Да двое других из коридора вошли, оттеснили Ядвигу, и когда все трое ввалились в дверь, она и увидела, кто еще стоит на пороге.
Той минутной задержки маме с папой хватило, чтобы скормить щели в полу письмо от друга из дальних краев. Но доноса отцу хватило и без письма – по самую маковку. Увели папу. Он старенький был, не зажился.
А мама в эвакуации сгинула.
Ту теплушку с ледяной дырой вместо сортира Ядвига во сне увидела. В ней мать ехала, и другие еще. А с ними, возле людей, на мешках, в чаде, в дыму, в душном холоде, словно еще один пассажир, ехала та, с пустыми глазами…
Во сне том блокадном, увидев мать и эту, сидящих рядком, все Ядвига и поняла.
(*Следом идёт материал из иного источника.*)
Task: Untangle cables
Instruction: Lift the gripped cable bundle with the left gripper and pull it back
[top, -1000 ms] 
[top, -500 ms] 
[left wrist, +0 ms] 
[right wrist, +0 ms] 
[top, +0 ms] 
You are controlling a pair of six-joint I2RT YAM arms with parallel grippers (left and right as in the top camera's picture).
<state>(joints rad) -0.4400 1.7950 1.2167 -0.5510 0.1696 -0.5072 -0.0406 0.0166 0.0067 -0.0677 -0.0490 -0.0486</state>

После Победы уже разузнала, что так все и вышло.
Перед самой войной Ядвигу взяли лаборанткой в ботанический сад. В октябре сорок первого она в субтропиках работала, тут и рвануло. Тогда ничегошеньки не поняла: звон стекольный, пальма, трава-переросток, накренилась, не падает. Снежище, осколки брызгами. И в свете пожара, как днем, увидела, как идет на нее безносая, не касаясь земли.
Не дошла. Пальцем погрозила и сгинула.
В себя уже в госпитале пришла. Недолго лежала. В блокаду в Ботаническом огород разбивали, выращивали корешки, укроп, даже картошку.